Idk what to do anymore...

The post title says it all... I am a sahm of a 5 year old and an almost 9 month old. My life consists of waking up taking care of the kids and the house and that's it. I do nothing for me. I don't go out, I don't see friends. My boyfriend works and comes and goes as he pleases. He will come home at a normal time for awhile then goes back to doing "side jobs" and "helping out friends". Last night he got home at 1245 am after helping a friend work on a car he says. Then out of nowhere he brings up how 7 months ago (when our baby was 2 months) I got way too drunk when we had a little get together with some friends and he took pictures and videos of me.

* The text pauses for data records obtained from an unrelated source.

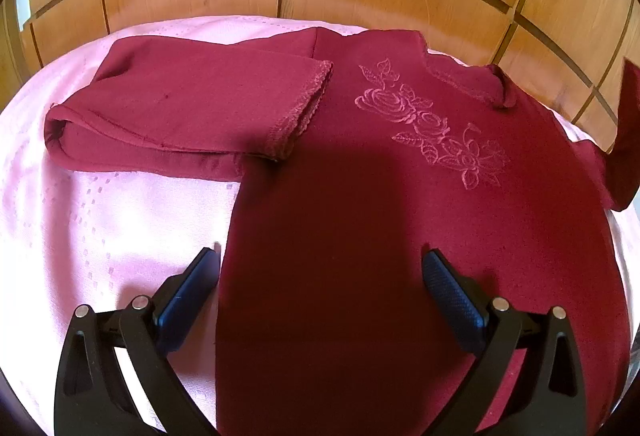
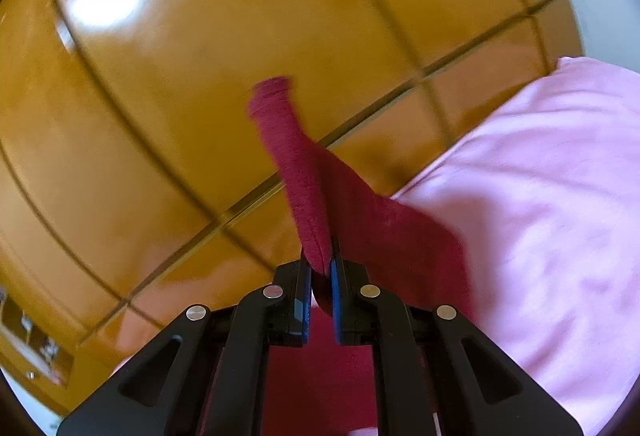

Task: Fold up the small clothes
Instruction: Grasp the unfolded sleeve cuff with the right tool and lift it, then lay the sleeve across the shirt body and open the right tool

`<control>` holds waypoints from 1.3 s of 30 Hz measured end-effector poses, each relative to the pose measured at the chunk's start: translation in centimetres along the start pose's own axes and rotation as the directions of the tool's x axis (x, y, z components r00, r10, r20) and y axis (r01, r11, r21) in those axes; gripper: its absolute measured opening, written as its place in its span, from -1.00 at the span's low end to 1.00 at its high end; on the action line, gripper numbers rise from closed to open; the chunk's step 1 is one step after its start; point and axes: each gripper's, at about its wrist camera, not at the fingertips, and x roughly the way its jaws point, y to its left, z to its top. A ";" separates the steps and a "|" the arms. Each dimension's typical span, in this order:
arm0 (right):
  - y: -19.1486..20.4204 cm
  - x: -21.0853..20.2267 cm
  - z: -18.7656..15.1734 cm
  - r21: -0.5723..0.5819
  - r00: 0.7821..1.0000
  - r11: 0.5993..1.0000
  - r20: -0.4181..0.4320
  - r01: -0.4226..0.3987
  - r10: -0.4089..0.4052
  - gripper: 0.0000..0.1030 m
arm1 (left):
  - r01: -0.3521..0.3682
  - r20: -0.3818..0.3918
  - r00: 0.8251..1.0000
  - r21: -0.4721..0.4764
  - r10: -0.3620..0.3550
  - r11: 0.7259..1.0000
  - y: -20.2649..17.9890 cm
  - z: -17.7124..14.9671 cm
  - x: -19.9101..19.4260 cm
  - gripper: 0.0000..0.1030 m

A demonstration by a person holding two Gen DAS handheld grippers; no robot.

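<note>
The surface (image 1: pixel 100 220) is covered with a pale pink cloth with a woven pattern of small squares. Directly on it lies a dark red top (image 1: pixel 360 196), spread flat, with one sleeve (image 1: pixel 188 108) folded across its body.

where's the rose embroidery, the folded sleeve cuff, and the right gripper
rose embroidery (image 1: pixel 432 128), left wrist view, on a middle rose
folded sleeve cuff (image 1: pixel 308 104), left wrist view, on the stitched hem
right gripper (image 2: pixel 321 268), right wrist view, between the fingertips

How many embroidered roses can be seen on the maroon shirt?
3, in a diagonal row on the maroon shirt: upper rose, middle rose, lower rose. Leaves surround them; folds may hide more embroidery.
</note>
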 end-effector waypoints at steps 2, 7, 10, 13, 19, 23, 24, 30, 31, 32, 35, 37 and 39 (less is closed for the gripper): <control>2.8 0.6 -1.4 -0.044 0.999 0.999 -0.024 -0.028 0.027 -0.86 | 0.006 0.002 1.000 -0.004 -0.006 1.000 0.1 -0.1 0.0 0.96; 9.1 2.6 -5.9 -0.151 0.987 0.982 -0.123 -0.117 0.099 -0.86 | 0.009 0.008 1.000 -0.008 -0.009 1.000 0.1 -0.1 -0.1 0.96; 12.1 4.3 -9.0 -0.171 0.970 0.970 -0.198 -0.175 0.140 -0.86 | 0.011 0.009 1.000 -0.011 -0.011 1.000 0.1 -0.1 -0.1 0.96; 14.0 5.6 -12.2 -0.169 0.948 0.959 -0.266 -0.226 0.177 -0.86 | 0.012 0.010 1.000 -0.011 -0.012 1.000 0.2 -0.1 -0.1 0.96; 17.3 7.9 -18.5 -0.248 0.891 0.917 -0.412 -0.313 0.193 -0.86 | 0.010 0.009 1.000 -0.009 -0.010 1.000 0.1 0.0 -0.1 0.96; 18.1 9.3 -22.2 -0.385 0.870 0.871 -0.484 -0.305 0.091 -0.57 | 0.010 0.008 1.000 -0.008 -0.010 1.000 0.1 0.0 -0.1 0.96; 17.8 9.3 -22.3 -0.394 0.866 0.865 -0.493 -0.309 0.084 -0.54 | 0.010 0.008 1.000 -0.008 -0.010 1.000 0.1 0.0 -0.1 0.96; 13.2 5.4 -21.0 -0.254 0.857 0.904 -0.479 -0.343 0.190 -0.22 | 0.034 -0.005 0.999 -0.006 -0.034 0.999 -0.3 0.6 -1.2 0.95; 11.7 4.3 -20.6 -0.219 0.864 0.919 -0.462 -0.328 0.198 0.27 | 0.061 0.008 0.998 -0.014 -0.061 0.998 -0.5 0.8 -1.7 0.95; 10.9 3.6 -20.3 -0.195 0.871 0.927 -0.444 -0.321 0.209 0.38 | 0.084 0.026 0.996 -0.026 -0.083 0.996 -0.8 1.2 -2.4 0.95; 7.3 1.7 -18.9 -0.120 0.889 0.949 -0.401 -0.290 0.221 0.38 | 0.148 0.054 0.988 -0.079 -0.144 0.986 -1.5 2.7 -3.0 0.95; 4.6 1.3 -17.8 -0.037 0.901 0.966 -0.372 -0.254 0.223 0.38 | 0.189 0.052 0.982 -0.139 -0.184 0.972 -1.8 3.9 -2.5 0.95; 2.1 1.2 -16.7 0.071 0.909 0.970 -0.340 -0.231 0.241 0.33 | 0.196 0.044 0.981 -0.178 -0.191 0.964 -2.1 5.0 -1.5 0.95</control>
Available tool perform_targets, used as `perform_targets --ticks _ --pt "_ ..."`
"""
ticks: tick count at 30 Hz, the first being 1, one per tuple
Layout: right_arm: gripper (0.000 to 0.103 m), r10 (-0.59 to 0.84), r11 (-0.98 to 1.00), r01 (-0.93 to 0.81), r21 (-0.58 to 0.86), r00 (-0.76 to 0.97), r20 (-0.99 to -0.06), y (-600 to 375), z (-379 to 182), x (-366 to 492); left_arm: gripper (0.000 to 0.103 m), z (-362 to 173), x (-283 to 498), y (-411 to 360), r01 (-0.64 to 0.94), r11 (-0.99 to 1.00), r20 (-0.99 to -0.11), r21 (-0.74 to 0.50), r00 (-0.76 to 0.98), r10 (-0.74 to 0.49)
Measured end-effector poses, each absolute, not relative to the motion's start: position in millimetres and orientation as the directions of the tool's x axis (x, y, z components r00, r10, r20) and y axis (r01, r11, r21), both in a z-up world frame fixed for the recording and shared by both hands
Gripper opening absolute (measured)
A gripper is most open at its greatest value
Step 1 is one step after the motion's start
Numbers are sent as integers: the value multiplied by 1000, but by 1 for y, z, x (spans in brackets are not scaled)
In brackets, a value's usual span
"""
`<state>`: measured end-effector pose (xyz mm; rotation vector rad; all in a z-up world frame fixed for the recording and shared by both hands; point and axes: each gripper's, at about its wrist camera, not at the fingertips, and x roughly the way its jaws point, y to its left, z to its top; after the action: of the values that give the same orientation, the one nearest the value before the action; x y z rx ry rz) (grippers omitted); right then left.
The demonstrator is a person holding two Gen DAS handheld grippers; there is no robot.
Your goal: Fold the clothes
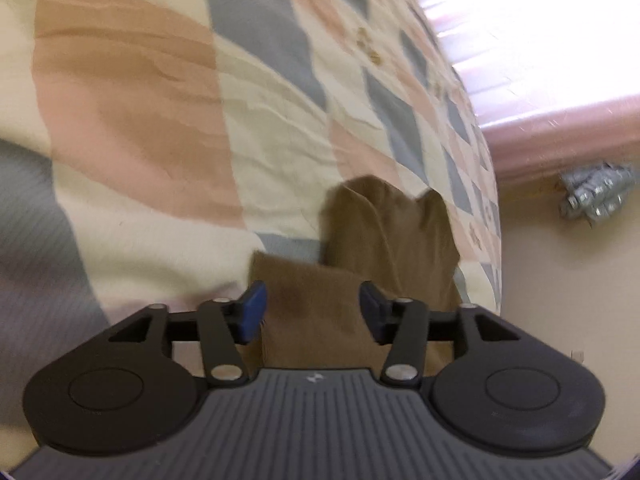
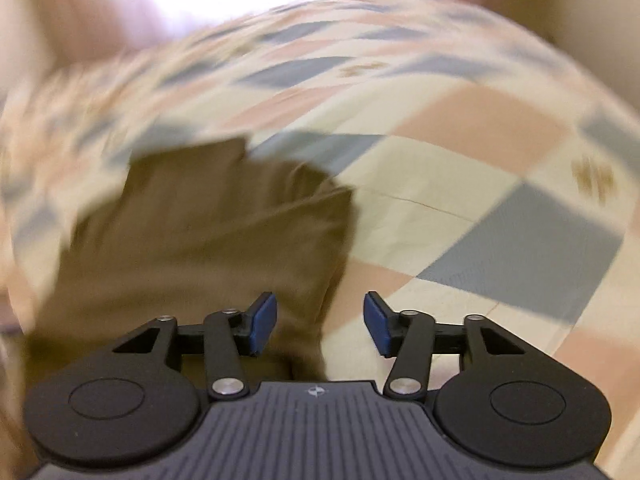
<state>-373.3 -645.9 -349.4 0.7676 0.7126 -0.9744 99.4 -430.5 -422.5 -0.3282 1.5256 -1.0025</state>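
- Left tongs (image 1: pixel 312 312): blue pads stand apart, gripping nothing; the brown garment (image 1: pixel 360 240) lies beneath and between them, though whether a pad brushes the cloth cannot be told.
- Right tongs (image 2: pixel 320 322): pads parted, nothing held; the brown garment's (image 2: pixel 200 232) edge runs below the gap, mostly under the left pad.
- The garment lies in folds on the bed's checked quilt (image 1: pixel 140 100) of peach, cream and grey squares, near its edge.
- Beyond the bed, a pale floor (image 1: pixel 560 280) with a silvery crumpled thing (image 1: pixel 596 192), and a pink curtain (image 1: pixel 560 140).
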Motion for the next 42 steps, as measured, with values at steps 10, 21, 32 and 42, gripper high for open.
perform_targets --ticks 10,21,32,42 --pt "52 -416 4 834 552 503 -758 -731 -384 -401 0 -399 82 -444 464 464 -622 -755 -280 -732" --pt "23 -215 165 879 447 475 -854 -794 -396 -349 9 -404 96 -424 421 503 -635 -755 -279 -721" --pt "36 -207 147 862 484 506 -838 -802 -401 -350 33 -440 107 -445 380 516 -634 -767 -332 -698" --pt "4 -237 218 900 378 425 -874 -800 -395 -339 0 -389 92 -420 552 474 -645 -686 -160 -747"
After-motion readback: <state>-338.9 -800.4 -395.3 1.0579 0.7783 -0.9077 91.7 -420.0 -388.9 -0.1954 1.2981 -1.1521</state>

He didn't send them to me hasn't mentioned it, until last night he says "wouldn't it be a shame if someday you were looking for a job and couldn't get it because your employer happened upon those pictures and videos of you drunk." And I said "what do you mean? You are the only one with those so how would that happen?" And he said "well when you decide to leave me I just want you to know I have those and I'll do that because you'll try to prevent me from seeing the baby." And I'm just like 😮 and idk what to say and then he says "notice how I said when you leave me, not if? That's because I know you will because you tell me how you aren't happy with things in our relationship." I didn't even know what to say...I don't even understand what this was..was it a threat? What would be the point of this comment? Please any input, I feel so down and depressed.